_DIRECTIONS FOR THIS TASK_
Exactly as written, print out each entry in the data, with no pictures.

(EXTRACTED MATERIAL Opens)

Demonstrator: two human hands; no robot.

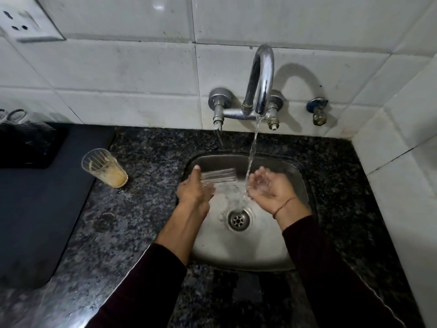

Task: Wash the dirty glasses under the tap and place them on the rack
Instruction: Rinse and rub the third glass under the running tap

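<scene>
Here, the left hand (194, 189) grips a clear ribbed glass (218, 177) in the shiny steel sink (236, 254); the right hand (269, 188) is cupped open, catching water. At nine o'clock, a glass (104, 168) holds yellow dregs.

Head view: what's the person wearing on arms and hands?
Both arms wear long dark maroon sleeves, pushed up short of the wrists. The left hand is bare, no glove or jewellery visible. The right hand is also bare, with a thin reddish-orange thread tied round the wrist. No watch or rings visible.
</scene>
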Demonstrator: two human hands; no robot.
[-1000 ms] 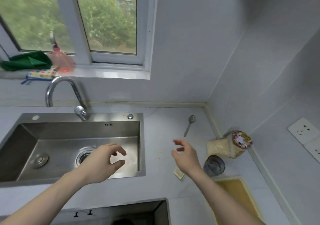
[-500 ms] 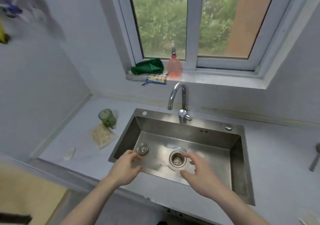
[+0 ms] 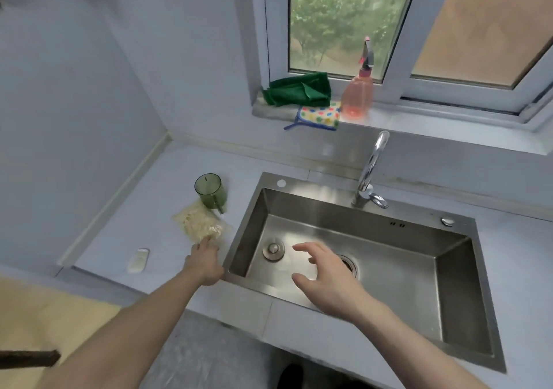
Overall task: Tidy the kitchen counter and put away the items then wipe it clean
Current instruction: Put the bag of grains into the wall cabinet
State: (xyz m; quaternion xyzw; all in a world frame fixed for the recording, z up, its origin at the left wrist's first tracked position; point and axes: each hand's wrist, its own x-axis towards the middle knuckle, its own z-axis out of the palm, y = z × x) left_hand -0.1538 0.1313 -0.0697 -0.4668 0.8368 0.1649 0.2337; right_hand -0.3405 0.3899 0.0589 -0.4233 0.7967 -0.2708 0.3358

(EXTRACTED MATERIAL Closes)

_THE ANSWER_
Demonstrator: two human hands; no robot.


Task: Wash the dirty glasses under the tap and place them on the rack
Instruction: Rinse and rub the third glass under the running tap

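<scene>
Here, the left hand (194, 189) grips a clear ribbed glass (218, 177) in the shiny steel sink (236, 254); the right hand (269, 188) is cupped open, catching water. At nine o'clock, a glass (104, 168) holds yellow dregs.

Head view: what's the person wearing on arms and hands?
Both arms wear long dark maroon sleeves, pushed up short of the wrists. The left hand is bare, no glove or jewellery visible. The right hand is also bare, with a thin reddish-orange thread tied round the wrist. No watch or rings visible.
</scene>
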Demonstrator: two human hands; no robot.
[-1000 ms] 
[-500 ms] 
[+0 ms] 
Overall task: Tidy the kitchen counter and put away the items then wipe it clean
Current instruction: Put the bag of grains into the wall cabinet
State: (xyz m; quaternion xyzw; all in a world frame fixed for the recording, z up, its origin at the left wrist's first tracked position; point and axes: each hand's wrist, its own x-axis towards the middle knuckle, its own z-axis out of the palm, y = z × x) left_hand -0.1538 0.1313 -0.0697 -0.4668 0.8368 0.1649 0.2337; right_hand -0.3405 0.3899 0.0589 -0.4233 0.7967 -0.2708 0.3358

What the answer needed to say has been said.